Our findings offer several practical implications for educators and institutions implementing AI in history education. Given the strong influence of performance expectancy, implementation strategies should highlight concrete benefits for historical research and analysis tasks. Educational institutions should demonstrate how AI tools can enhance specific history-related activities such as document analysis, source verification, and historical pattern recognition. The significant role of effort expectancy underscores the need for user-friendly AI interfaces that align with historical research methodologies. Institutions should invest in AI tools that integrate seamlessly with existing historical research practices while providing clear instruction and support materials. Furthermore, the importance of social influence suggests that peer learning programs and faculty endorsement can effectively promote AI adoption. While facilitating conditions showed non-significant effects, institutions should maintain support systems that address discipline-specific needs in history education, ensuring that technical infrastructure and support services remain accessible to all students.

7. Conclusion

This study makes several significant contributions to understanding AI acceptance in history education. First, it validates UTAUT's applicability in humanities-based disciplines, providing a theoretical framework for future research in this domain. Second, it offers practical insights for educational institutions seeking to integrate AI tools into history education effectively. Third, it highlights the evolving nature of technology acceptance patterns among contemporary students, where traditional demographic distinctions may be less relevant.
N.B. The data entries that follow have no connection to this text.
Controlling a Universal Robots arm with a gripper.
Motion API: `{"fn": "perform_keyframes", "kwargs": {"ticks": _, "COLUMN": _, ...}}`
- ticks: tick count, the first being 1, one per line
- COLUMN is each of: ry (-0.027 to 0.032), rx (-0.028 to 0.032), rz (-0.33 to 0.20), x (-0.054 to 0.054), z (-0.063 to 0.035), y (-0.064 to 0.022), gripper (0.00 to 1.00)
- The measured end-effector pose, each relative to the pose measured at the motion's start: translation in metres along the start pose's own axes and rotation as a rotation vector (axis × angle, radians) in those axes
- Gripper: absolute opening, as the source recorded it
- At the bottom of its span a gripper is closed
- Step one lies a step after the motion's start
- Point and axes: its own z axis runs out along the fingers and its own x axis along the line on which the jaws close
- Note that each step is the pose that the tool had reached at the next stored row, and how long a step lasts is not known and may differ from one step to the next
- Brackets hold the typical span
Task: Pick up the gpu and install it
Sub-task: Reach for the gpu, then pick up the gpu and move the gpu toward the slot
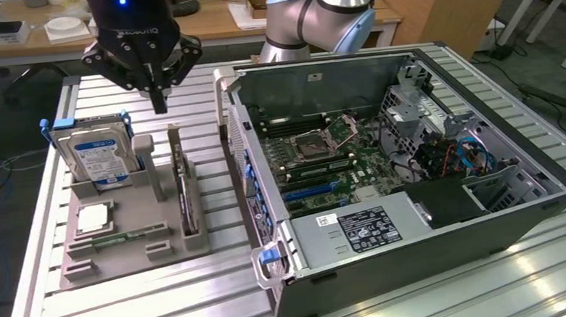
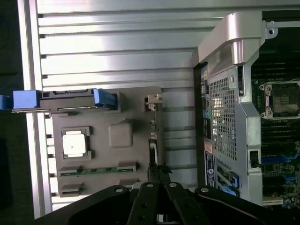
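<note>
exterior view: gpu (image 1: 180, 186) on edge in tray (image 1: 124, 267), just under pincer (image 1: 159, 101)

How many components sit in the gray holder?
4: hard drive upright at the far end, processor and memory stick flat nearer, gpu on edge beside the case. Nothing seems hidden.

Hard drive (image 1: 97, 157) (standing); open PC case (image 1: 481, 242)

The gpu (image 1: 180, 187) (image 2: 153, 140) stands upright on its long edge in a slot of the grey holder (image 1: 123, 254), seen edge-on as a thin dark card, on the side of the holder nearest the open computer case (image 1: 401, 196), untouched
</note>
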Motion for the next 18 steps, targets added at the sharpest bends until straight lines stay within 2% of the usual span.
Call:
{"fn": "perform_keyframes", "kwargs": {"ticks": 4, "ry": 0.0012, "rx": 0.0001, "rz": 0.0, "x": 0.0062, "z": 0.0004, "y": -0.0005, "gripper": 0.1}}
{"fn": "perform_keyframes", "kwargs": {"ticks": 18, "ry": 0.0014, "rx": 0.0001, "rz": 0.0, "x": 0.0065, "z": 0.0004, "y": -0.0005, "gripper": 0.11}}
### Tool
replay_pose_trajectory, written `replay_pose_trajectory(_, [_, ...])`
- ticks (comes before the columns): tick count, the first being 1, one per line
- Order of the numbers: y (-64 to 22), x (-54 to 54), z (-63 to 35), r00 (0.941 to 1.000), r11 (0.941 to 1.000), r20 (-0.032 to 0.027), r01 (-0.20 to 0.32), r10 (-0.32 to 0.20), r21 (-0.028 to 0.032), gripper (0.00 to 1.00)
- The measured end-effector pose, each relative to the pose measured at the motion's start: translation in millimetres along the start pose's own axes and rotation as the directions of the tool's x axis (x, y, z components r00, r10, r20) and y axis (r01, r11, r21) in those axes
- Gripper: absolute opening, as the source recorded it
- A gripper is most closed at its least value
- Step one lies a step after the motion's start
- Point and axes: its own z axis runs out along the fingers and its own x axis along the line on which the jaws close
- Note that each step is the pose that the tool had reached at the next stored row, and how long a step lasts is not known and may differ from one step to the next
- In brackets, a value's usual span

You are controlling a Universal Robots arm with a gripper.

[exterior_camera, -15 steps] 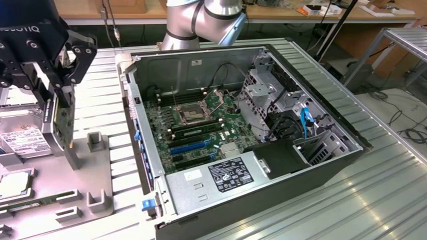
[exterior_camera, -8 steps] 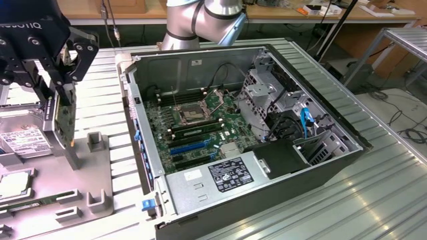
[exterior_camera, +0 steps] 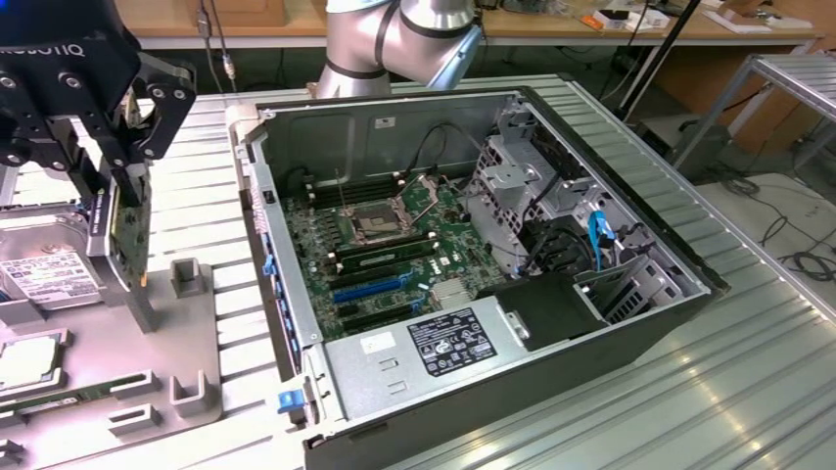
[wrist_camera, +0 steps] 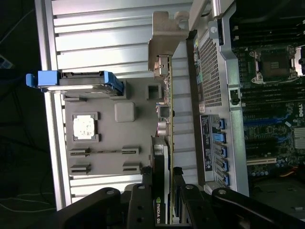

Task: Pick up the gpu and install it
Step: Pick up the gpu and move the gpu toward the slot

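- A ribbed metal desk [exterior_camera: 731,372] is seen in a workshop, with a wooden bench behind it.
- An open black computer tower case [exterior_camera: 653,323] is laid on its side on the desk, and its green motherboard [exterior_camera: 379,245] is exposed.
- A grey moulded parts tray [exterior_camera: 196,333] is placed at the exterior view's left, beside the case.
- The black two-fingered tool [exterior_camera: 112,181] is closed on the gpu [exterior_camera: 128,240], a thin dark card with a greenish board edge. The card is clamped from both faces.
- The gpu [wrist_camera: 167,119] is held on edge over the tray, outside the case. Its silver metal bracket [wrist_camera: 167,33] is pointed away from the tool [wrist_camera: 164,191].
- Whether the card is clear of the tray cannot be told.
- A boxy hard drive with a white label [exterior_camera: 39,274] is seated in the tray, beside the tool.
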Motion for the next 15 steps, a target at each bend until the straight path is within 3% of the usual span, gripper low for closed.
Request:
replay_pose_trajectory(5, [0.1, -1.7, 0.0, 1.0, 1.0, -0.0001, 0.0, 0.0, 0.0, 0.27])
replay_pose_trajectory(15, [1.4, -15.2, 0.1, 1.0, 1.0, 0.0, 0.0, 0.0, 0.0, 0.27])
Despite these contributions, several limitations suggest directions for future research. The cross-sectional design limits understanding of how AI acceptance evolves over time, suggesting the need for longitudinal studies. The focus on Malaysian universities may affect generalizability to other cultural contexts, indicating opportunities for cross-cultural comparative studies. Future research could explore discipline-specific variables such as historical thinking skills and disciplinary identity, as well as investigating the relationship between AI acceptance and learning outcomes in history education.